The Most Caring Career
While a paycheck may be enough reward for performing a job, your life’s work deserves more. Fulfillment. A sense of purpose. The knowledge that you are making the world just a little bit better.
Service to others meets all those criteria – fulfillment in knowing that you making a difference in the lives of individuals not related to you, purpose in focusing on other people rather than yourself, and often immediate evidence that you are improving the world one smile at a time.
Geriatric caregiving provides even more. You will assist a population that has already done its best to make the world a better place. You will establish long term relationships and enrich your own life as well as others. And you will work in an environment with other compassionate, like-minded people who share your desire to make a difference.
Today’s seniors raised us, educated us and supported us through all of our challenges and struggles. Now many of them need our help.
Families do what they can, but dementia and other complex conditions often require full-time care and medical expertise. Skilled nursing and assisted living facilities provide what loved ones often cannot. Senior living communities are active, welcoming places where residents can continue to maintain independence and vitality. They also have the expertise to handle complicated medical conditions and are well-equipped to handle the financial and social services needs of disabled, chronically ill and geriatric residents.

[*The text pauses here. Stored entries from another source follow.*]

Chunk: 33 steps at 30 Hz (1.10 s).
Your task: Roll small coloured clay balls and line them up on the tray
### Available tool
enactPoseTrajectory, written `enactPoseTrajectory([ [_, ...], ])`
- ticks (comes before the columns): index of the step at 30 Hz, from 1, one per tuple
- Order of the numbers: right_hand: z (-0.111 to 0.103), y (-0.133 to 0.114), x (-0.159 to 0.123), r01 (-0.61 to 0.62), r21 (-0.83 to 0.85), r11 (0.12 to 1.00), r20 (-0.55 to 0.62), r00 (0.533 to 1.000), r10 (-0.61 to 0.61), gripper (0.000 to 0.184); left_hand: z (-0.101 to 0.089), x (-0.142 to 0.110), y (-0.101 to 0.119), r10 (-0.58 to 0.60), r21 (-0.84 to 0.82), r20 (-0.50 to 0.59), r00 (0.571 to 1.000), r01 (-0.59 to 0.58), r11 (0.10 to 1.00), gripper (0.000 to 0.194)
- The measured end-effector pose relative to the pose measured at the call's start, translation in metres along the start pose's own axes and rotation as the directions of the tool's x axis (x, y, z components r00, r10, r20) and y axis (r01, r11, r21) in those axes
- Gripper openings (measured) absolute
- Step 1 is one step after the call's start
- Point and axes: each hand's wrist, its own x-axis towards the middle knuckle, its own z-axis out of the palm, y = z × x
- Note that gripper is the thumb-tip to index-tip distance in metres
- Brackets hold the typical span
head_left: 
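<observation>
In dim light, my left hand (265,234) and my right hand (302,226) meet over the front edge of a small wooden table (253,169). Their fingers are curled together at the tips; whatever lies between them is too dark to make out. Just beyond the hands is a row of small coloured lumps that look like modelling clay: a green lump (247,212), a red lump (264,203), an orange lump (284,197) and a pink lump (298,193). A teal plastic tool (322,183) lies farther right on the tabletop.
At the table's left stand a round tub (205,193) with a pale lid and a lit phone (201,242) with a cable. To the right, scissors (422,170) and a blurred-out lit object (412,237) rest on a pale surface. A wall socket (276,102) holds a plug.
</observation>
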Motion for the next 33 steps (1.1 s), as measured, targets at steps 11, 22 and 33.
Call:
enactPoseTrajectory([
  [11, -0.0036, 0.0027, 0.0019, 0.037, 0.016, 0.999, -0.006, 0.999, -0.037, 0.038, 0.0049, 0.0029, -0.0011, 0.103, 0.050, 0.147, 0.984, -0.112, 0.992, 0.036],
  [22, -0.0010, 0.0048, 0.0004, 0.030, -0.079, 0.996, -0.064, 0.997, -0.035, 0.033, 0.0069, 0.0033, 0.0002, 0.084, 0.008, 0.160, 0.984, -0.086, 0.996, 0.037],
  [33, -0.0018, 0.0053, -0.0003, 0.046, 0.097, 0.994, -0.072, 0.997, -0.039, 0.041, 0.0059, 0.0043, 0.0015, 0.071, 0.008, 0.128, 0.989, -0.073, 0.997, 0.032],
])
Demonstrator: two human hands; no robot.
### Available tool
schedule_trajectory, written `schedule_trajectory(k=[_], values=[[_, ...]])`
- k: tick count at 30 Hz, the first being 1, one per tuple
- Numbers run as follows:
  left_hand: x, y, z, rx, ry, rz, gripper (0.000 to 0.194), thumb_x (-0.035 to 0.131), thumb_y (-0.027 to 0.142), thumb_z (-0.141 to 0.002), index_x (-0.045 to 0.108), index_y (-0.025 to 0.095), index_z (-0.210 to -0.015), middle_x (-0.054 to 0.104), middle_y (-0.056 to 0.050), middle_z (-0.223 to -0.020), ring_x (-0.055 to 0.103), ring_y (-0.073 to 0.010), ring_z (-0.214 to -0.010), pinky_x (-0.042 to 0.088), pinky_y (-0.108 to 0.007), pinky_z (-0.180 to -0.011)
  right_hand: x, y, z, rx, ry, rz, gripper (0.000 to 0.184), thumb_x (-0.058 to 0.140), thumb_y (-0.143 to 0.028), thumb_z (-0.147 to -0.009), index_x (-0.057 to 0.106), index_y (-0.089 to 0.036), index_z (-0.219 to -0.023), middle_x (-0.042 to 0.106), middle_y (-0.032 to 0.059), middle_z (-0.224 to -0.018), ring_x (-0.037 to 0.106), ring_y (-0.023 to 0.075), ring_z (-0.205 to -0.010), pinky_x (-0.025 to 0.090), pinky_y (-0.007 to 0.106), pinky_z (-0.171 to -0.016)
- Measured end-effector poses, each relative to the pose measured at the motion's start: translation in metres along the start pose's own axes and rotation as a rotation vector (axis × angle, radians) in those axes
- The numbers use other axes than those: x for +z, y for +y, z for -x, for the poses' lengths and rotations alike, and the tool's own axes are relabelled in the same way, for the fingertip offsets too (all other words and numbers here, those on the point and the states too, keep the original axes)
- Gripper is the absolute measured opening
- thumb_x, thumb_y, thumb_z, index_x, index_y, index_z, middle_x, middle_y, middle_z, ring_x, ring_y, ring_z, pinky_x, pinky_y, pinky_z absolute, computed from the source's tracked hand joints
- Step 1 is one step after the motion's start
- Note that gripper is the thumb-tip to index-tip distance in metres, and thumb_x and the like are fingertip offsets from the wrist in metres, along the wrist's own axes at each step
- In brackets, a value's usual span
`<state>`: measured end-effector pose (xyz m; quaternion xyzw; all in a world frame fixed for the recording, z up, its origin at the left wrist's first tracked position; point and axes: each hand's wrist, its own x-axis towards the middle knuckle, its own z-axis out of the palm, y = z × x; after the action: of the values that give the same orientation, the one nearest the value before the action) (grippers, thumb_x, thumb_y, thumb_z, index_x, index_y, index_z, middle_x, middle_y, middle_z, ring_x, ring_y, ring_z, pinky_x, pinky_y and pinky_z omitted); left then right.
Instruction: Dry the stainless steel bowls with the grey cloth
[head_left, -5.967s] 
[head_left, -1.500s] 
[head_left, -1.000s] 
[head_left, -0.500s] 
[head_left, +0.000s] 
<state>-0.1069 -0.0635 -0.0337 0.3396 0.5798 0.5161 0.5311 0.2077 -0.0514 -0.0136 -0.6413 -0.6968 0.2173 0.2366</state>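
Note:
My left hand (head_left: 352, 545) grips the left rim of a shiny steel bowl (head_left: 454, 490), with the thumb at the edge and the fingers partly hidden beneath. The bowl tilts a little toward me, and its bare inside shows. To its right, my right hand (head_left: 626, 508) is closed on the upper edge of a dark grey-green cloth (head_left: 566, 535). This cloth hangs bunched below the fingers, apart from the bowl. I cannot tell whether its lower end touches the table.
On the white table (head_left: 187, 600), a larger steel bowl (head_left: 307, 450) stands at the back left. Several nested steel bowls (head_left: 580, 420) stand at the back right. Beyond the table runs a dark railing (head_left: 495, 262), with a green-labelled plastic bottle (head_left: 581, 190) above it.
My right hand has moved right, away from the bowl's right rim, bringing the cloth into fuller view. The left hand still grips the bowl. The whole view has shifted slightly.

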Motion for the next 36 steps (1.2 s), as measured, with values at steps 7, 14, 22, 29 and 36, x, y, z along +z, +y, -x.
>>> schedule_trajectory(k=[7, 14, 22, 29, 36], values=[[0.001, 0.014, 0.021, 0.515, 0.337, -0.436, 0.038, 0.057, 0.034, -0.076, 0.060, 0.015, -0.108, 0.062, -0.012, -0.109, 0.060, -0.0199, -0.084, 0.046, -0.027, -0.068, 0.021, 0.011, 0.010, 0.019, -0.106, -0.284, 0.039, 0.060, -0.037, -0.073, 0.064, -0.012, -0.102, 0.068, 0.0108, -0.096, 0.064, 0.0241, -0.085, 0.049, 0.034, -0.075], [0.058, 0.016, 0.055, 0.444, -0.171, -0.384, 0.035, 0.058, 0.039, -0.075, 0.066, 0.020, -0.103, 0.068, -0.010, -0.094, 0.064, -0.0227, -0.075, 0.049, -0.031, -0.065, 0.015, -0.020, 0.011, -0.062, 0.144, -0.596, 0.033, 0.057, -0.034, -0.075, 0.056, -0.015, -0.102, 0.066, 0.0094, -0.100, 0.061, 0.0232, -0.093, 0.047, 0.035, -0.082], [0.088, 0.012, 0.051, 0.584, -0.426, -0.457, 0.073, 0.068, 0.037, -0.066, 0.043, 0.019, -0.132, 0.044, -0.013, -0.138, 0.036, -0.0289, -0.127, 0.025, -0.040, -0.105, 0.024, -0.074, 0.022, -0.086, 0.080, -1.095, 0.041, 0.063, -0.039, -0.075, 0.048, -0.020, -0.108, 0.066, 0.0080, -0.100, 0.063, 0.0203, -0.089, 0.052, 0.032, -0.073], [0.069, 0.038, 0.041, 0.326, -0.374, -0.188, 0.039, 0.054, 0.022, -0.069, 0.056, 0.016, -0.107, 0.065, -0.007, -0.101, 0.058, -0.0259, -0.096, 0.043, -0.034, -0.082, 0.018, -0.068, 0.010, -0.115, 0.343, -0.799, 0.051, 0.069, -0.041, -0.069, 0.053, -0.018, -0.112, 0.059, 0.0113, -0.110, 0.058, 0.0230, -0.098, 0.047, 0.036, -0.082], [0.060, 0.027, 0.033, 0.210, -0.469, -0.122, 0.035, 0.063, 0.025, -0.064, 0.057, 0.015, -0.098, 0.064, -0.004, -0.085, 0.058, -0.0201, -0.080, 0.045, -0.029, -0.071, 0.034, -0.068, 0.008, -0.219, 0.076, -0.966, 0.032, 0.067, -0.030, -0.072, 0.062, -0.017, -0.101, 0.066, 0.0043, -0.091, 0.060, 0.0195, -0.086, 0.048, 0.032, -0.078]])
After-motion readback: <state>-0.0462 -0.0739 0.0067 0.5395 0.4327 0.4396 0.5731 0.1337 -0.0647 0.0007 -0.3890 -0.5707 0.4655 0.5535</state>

Small or large, skilled nursing and assisted living facilities are complex communities alive with action. A diverse group of people and occupations come together to best serve residents’ health care needs utilizing a person-centered approach. Unlike other care settings, where interactions with patients and families are intermittent, geriatric care workers develop deep relationships with residents and their families.
Staff at skilled nursing and assisted living facilities work on collaborative teams, maximizing and utilizing each person’s unique skills and knowledge to provide the best possible care to residents.
There are many occupations to pursue in geriatric care. Direct caregivers, primarily nurses, nurse assistants, therapists, and others, are in high demand. Other professionals are also necessary to ensure the best care is provided, including those in administration, social services, dietary and nutrition, care coordination, activities planning and various other support services. All of these roles have the potential to be deeply rewarding, because they all impact patient care in some way.
With an aging population, there are currently many opportunities in long term care and assisted living, whether you’re looking for an entry-level position or a path to professional advancement.